Starting with the line containing "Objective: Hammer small" and going on through the line containing "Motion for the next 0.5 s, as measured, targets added", return the lines of the data below exactly, and only those.

Extracted data entries:
------------------------------
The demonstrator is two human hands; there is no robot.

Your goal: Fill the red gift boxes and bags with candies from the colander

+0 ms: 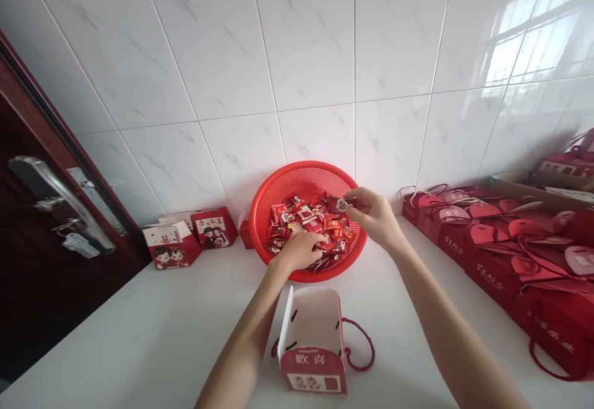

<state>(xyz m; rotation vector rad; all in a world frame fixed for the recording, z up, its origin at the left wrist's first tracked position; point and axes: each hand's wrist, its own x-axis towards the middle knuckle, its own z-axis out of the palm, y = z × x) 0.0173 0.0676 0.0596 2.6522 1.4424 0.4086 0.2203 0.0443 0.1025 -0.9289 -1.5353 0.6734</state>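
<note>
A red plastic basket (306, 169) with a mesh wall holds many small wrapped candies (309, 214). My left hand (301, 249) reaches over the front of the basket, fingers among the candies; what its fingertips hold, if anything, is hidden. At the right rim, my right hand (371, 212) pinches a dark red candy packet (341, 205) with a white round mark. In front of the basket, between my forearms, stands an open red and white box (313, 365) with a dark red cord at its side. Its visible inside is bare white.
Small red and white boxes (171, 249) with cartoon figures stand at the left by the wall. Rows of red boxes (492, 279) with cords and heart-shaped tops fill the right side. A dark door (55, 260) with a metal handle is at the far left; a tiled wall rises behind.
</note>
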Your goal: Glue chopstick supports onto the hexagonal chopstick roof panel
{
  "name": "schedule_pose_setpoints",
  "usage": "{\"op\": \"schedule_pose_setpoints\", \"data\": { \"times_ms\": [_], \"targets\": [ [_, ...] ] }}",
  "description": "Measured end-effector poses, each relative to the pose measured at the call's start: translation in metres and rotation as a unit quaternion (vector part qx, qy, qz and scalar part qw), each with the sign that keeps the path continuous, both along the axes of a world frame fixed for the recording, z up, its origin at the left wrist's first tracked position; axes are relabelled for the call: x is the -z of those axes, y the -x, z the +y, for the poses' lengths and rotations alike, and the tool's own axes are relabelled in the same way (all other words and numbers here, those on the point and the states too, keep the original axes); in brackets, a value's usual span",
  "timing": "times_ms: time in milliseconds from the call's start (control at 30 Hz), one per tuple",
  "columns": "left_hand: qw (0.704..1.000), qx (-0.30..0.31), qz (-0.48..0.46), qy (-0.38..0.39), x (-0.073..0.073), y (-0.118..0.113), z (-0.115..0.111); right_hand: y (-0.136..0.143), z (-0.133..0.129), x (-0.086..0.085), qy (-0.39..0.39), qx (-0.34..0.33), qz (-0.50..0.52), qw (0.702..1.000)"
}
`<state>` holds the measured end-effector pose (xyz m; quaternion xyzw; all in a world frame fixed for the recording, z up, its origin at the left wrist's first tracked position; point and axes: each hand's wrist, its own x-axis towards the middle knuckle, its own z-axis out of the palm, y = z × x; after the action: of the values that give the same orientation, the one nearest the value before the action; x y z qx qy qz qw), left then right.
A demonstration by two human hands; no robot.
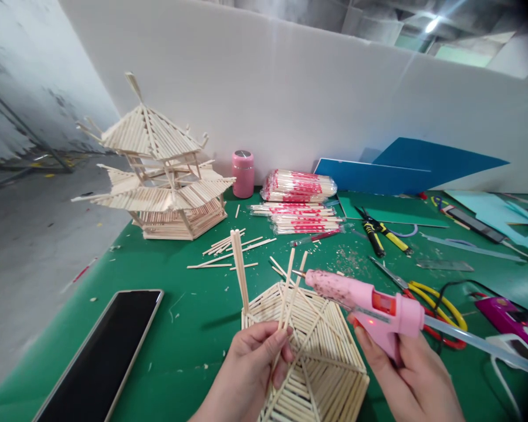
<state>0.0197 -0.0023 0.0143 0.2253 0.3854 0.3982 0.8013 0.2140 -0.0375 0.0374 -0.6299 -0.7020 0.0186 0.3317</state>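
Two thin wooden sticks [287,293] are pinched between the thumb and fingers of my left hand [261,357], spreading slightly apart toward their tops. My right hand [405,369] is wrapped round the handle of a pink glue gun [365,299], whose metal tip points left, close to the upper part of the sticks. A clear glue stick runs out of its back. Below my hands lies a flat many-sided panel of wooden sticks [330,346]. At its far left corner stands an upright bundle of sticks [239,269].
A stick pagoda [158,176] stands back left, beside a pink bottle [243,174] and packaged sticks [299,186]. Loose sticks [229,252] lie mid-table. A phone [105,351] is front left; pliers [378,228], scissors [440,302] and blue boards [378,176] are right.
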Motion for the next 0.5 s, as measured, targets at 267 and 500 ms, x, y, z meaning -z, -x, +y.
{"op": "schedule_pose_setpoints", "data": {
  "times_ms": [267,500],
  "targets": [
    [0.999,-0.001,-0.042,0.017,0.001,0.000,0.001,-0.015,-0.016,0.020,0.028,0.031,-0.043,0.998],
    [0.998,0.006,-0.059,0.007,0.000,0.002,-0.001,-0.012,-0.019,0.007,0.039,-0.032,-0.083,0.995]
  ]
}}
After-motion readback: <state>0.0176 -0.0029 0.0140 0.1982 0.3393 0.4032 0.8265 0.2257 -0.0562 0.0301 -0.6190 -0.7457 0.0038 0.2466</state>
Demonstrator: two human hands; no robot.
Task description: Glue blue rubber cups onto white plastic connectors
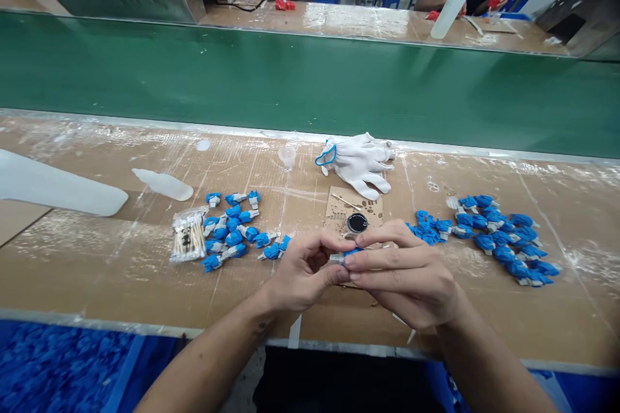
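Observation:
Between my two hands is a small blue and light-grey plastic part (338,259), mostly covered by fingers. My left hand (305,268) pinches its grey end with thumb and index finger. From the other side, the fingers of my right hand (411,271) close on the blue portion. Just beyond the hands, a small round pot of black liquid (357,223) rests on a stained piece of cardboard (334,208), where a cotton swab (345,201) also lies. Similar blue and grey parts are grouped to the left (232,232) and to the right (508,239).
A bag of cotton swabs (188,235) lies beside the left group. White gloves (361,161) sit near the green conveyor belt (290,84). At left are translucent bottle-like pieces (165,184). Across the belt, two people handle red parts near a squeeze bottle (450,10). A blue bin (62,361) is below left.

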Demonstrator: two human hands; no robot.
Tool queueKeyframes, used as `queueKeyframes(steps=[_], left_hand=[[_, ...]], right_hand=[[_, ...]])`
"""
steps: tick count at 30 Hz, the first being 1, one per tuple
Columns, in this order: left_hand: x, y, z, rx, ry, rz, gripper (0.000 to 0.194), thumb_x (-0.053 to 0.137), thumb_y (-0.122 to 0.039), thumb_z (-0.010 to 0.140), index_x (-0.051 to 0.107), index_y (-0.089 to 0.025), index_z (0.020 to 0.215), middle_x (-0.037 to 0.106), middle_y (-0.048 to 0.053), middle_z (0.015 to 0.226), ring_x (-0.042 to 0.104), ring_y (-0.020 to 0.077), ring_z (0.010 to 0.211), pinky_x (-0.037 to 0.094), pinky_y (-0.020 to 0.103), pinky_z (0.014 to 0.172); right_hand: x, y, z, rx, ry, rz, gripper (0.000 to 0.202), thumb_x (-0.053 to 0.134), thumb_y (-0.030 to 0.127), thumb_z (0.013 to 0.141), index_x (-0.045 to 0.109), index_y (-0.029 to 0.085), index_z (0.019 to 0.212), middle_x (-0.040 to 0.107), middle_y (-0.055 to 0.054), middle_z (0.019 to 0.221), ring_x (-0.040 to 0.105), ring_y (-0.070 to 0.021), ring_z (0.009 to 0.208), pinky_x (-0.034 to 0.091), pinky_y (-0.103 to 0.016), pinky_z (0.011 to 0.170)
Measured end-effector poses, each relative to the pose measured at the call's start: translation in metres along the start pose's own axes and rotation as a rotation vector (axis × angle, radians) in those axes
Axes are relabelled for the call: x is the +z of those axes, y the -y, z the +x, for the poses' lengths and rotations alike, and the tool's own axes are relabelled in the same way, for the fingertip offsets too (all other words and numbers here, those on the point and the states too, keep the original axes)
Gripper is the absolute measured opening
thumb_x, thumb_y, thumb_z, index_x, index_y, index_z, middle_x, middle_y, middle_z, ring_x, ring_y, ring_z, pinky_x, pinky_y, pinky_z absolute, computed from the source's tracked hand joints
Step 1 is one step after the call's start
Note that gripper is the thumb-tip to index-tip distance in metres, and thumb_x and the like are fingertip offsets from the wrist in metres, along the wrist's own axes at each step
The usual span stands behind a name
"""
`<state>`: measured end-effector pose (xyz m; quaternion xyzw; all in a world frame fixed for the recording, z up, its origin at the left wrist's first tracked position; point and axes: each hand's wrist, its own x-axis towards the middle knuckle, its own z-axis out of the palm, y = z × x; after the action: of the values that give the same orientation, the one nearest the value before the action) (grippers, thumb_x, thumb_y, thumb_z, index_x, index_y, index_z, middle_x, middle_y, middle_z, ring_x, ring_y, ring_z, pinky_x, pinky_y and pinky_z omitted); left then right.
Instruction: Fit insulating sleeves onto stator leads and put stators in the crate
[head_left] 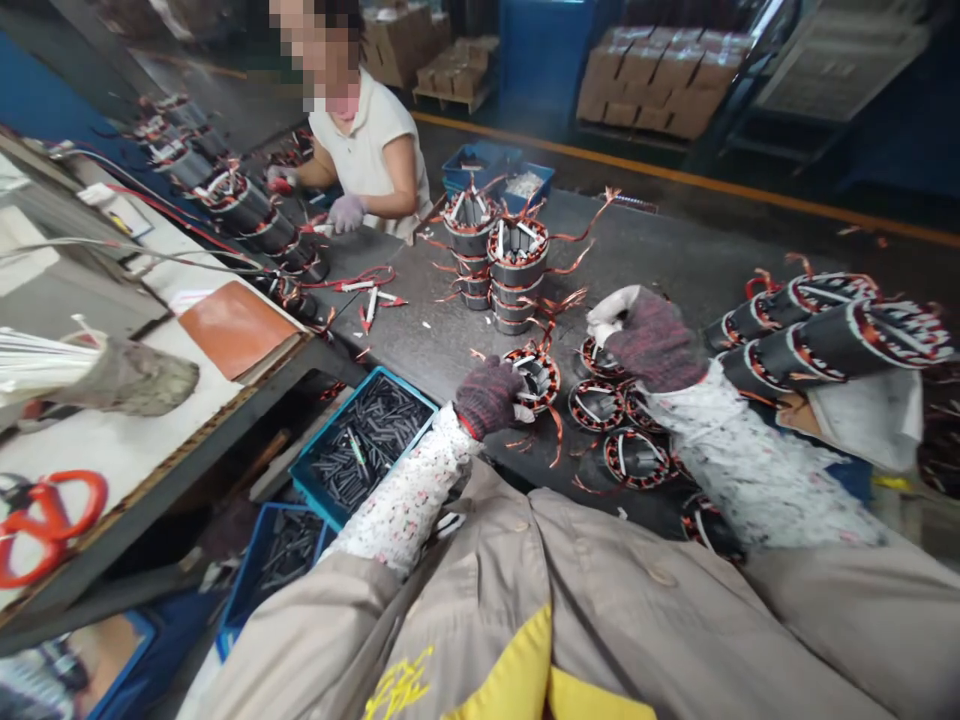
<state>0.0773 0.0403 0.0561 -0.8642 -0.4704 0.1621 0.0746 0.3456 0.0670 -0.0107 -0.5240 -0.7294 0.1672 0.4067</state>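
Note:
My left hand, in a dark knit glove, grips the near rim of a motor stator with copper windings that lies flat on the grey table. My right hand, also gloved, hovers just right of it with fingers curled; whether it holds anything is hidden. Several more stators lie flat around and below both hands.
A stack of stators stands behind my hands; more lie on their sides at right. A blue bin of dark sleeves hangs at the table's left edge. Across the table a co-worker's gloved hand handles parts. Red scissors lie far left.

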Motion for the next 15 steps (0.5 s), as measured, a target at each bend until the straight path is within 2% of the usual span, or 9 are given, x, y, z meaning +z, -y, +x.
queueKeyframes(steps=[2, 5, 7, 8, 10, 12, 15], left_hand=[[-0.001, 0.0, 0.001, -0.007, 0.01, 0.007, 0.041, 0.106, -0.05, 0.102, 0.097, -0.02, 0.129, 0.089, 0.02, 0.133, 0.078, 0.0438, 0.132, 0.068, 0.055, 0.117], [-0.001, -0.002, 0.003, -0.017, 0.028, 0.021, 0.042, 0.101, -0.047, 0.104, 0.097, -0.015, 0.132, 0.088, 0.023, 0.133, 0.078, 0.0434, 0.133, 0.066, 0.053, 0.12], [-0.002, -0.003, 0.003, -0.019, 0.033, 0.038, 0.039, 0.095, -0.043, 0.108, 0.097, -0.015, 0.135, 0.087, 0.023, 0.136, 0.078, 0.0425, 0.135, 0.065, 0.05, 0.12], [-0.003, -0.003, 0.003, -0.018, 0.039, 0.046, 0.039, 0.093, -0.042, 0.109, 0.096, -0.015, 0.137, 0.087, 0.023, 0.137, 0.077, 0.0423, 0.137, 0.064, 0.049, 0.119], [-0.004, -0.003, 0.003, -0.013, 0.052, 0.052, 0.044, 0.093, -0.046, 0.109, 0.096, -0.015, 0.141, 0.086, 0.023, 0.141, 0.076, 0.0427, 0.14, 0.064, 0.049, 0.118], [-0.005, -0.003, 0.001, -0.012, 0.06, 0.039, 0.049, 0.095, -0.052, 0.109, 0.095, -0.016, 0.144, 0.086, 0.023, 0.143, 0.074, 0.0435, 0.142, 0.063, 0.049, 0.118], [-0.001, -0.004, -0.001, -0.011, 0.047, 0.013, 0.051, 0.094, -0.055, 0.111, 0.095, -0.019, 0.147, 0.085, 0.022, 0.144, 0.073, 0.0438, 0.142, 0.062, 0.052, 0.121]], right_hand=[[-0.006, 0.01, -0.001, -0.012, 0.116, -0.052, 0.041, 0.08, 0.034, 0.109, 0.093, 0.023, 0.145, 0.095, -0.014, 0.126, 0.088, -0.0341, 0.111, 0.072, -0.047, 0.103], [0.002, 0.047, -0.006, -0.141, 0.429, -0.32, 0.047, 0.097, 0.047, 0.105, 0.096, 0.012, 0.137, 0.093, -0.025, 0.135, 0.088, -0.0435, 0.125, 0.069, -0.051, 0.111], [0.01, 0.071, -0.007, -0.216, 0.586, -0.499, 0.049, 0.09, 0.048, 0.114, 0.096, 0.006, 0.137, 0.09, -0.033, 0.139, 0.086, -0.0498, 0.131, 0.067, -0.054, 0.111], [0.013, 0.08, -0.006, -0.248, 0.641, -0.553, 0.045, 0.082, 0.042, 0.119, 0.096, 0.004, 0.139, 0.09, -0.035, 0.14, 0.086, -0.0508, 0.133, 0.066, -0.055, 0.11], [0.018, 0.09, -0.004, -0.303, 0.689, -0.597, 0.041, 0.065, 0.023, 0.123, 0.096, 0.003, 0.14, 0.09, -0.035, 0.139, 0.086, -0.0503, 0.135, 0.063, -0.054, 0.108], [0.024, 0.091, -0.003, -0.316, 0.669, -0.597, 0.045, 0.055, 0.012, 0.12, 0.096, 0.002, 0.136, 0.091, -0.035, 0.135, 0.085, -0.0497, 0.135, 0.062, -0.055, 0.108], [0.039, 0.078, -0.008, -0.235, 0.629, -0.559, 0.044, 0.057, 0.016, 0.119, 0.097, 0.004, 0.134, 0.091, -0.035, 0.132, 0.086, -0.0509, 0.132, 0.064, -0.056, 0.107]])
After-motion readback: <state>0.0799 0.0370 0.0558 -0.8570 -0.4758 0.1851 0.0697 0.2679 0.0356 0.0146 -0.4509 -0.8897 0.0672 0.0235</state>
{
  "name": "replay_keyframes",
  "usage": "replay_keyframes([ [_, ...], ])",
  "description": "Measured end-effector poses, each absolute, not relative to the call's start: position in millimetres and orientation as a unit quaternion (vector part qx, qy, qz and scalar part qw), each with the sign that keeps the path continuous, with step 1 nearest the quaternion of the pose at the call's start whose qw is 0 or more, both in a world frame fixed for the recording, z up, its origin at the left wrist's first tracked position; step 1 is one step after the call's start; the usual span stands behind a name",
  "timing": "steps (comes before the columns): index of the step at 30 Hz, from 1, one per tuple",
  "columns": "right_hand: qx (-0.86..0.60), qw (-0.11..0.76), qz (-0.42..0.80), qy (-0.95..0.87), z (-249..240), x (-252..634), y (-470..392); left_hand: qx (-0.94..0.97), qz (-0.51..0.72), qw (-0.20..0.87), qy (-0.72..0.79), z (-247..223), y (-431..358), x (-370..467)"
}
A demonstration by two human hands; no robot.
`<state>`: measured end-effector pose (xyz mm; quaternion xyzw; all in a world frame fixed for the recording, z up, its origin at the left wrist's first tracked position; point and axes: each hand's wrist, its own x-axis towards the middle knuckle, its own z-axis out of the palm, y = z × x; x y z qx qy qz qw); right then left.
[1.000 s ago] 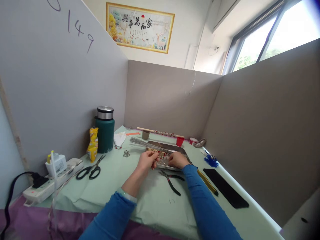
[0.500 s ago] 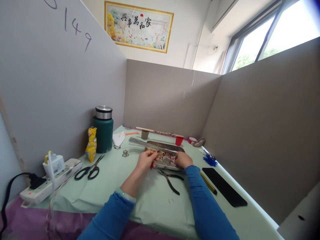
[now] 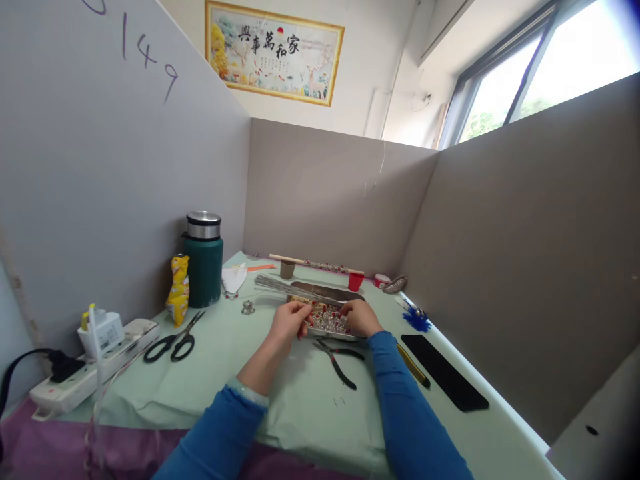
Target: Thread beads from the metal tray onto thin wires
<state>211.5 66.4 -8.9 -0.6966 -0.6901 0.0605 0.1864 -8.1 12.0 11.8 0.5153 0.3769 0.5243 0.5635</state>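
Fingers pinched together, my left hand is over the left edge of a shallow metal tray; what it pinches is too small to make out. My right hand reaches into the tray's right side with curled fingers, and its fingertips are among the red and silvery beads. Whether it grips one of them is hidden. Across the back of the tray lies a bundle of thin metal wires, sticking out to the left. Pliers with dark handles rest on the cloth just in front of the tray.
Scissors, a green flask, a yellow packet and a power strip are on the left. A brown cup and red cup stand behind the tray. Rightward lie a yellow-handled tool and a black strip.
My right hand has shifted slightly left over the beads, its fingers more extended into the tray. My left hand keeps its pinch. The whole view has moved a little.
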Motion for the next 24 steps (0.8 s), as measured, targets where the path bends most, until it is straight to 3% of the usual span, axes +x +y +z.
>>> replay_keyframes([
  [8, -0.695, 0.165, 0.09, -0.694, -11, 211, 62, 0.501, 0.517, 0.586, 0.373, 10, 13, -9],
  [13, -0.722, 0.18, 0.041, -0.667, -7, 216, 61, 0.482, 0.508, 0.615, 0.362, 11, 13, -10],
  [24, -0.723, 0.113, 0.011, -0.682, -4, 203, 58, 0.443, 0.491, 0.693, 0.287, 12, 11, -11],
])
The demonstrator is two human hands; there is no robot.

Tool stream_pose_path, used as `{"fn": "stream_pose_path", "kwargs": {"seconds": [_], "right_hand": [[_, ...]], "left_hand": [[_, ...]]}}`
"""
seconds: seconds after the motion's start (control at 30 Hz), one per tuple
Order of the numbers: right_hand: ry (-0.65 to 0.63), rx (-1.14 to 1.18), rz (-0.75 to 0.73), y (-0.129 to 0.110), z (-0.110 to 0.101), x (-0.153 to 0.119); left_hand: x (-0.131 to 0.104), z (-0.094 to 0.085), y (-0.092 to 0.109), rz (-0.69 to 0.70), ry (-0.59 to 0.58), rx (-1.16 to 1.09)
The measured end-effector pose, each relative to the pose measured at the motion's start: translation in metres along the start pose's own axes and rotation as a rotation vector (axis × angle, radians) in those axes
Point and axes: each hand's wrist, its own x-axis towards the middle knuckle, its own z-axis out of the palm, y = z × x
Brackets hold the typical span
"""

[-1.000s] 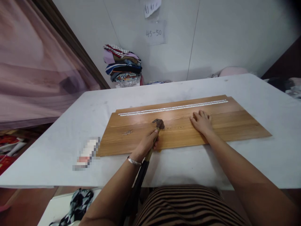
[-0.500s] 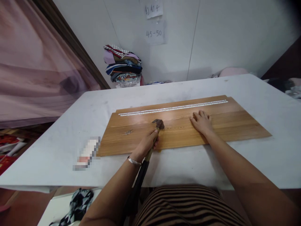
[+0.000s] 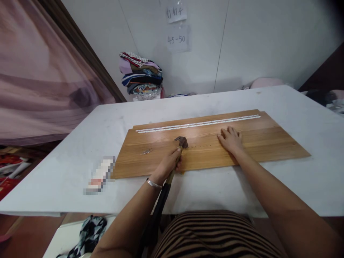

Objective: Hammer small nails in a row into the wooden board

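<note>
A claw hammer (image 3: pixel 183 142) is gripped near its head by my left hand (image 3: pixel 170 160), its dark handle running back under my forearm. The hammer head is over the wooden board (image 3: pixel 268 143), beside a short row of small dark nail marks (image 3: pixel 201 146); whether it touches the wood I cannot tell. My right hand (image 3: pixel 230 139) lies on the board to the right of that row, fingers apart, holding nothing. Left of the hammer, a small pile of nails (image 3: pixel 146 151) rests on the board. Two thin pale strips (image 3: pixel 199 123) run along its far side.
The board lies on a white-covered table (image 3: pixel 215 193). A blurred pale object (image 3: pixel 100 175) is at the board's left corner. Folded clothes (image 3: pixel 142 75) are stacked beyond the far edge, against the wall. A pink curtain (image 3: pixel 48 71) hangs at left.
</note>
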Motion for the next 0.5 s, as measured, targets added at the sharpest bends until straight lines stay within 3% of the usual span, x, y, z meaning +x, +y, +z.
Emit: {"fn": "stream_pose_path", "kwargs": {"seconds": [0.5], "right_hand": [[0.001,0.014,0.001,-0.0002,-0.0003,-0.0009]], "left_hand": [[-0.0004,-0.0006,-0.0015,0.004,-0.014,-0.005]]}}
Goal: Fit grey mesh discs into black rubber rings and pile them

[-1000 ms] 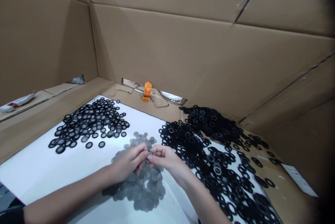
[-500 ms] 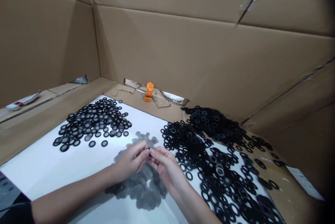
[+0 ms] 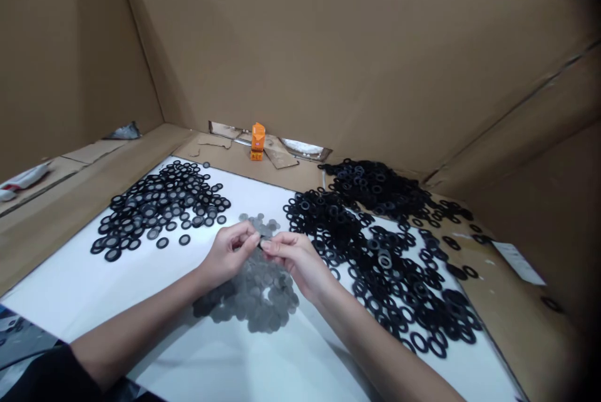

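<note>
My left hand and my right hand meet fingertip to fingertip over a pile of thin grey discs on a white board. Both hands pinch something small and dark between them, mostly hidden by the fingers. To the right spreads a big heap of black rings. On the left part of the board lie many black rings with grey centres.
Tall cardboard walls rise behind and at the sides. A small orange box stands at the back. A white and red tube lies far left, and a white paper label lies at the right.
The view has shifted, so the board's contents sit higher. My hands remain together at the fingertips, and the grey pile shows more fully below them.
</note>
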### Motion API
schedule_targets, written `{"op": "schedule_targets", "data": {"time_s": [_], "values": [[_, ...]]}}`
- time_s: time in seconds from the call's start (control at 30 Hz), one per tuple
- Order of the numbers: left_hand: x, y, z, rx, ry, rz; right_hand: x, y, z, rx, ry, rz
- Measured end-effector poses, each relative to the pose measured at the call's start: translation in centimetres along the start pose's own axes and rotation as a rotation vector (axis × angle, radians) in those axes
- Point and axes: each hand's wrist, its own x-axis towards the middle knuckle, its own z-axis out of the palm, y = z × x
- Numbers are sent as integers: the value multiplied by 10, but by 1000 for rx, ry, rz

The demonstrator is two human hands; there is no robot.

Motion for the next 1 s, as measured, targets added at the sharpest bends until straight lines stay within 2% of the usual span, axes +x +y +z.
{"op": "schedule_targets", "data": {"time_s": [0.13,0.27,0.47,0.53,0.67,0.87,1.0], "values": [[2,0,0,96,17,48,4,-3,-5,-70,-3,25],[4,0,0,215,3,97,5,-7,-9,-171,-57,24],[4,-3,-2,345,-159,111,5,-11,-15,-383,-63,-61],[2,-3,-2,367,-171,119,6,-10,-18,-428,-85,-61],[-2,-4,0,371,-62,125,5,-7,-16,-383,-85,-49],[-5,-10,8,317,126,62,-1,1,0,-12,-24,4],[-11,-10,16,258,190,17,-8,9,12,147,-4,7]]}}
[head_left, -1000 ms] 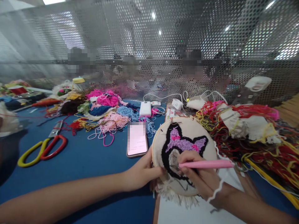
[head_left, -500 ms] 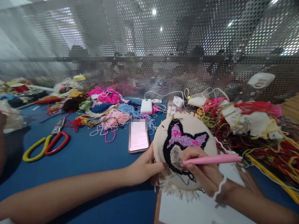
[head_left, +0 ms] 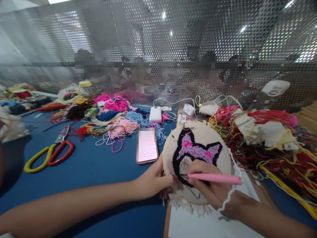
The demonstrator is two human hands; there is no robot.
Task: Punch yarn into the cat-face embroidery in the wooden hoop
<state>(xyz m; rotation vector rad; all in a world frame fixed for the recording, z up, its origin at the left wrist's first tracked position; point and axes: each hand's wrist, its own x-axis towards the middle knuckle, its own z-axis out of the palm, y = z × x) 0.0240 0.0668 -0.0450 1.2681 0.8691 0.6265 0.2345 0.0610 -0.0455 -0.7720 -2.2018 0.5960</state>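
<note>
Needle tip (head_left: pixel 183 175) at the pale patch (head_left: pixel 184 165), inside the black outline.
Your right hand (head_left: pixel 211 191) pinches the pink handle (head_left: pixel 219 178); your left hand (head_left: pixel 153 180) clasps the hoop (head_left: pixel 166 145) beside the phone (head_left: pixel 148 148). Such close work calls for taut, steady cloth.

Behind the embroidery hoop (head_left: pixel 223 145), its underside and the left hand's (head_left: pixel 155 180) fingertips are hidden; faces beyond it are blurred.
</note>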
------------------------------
ANSWER TO THIS TASK:
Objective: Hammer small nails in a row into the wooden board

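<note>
A claw hammer (image 3: pixel 183 142) is gripped near its head by my left hand (image 3: pixel 170 160), its dark handle running back under my forearm. The hammer head is over the wooden board (image 3: pixel 268 143), beside a short row of small dark nail marks (image 3: pixel 201 146); whether it touches the wood I cannot tell. My right hand (image 3: pixel 230 139) lies on the board to the right of that row, fingers apart, holding nothing. Left of the hammer, a small pile of nails (image 3: pixel 146 151) rests on the board. Two thin pale strips (image 3: pixel 199 123) run along its far side.
The board lies on a white-covered table (image 3: pixel 215 193). A blurred pale object (image 3: pixel 100 175) is at the board's left corner. Folded clothes (image 3: pixel 142 75) are stacked beyond the far edge, against the wall. A pink curtain (image 3: pixel 48 71) hangs at left.
</note>
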Motion for the next 0.5 s, as measured, targets added at the sharpest bends until straight lines stay within 3% of the usual span, x, y, z meaning +x, +y, +z.

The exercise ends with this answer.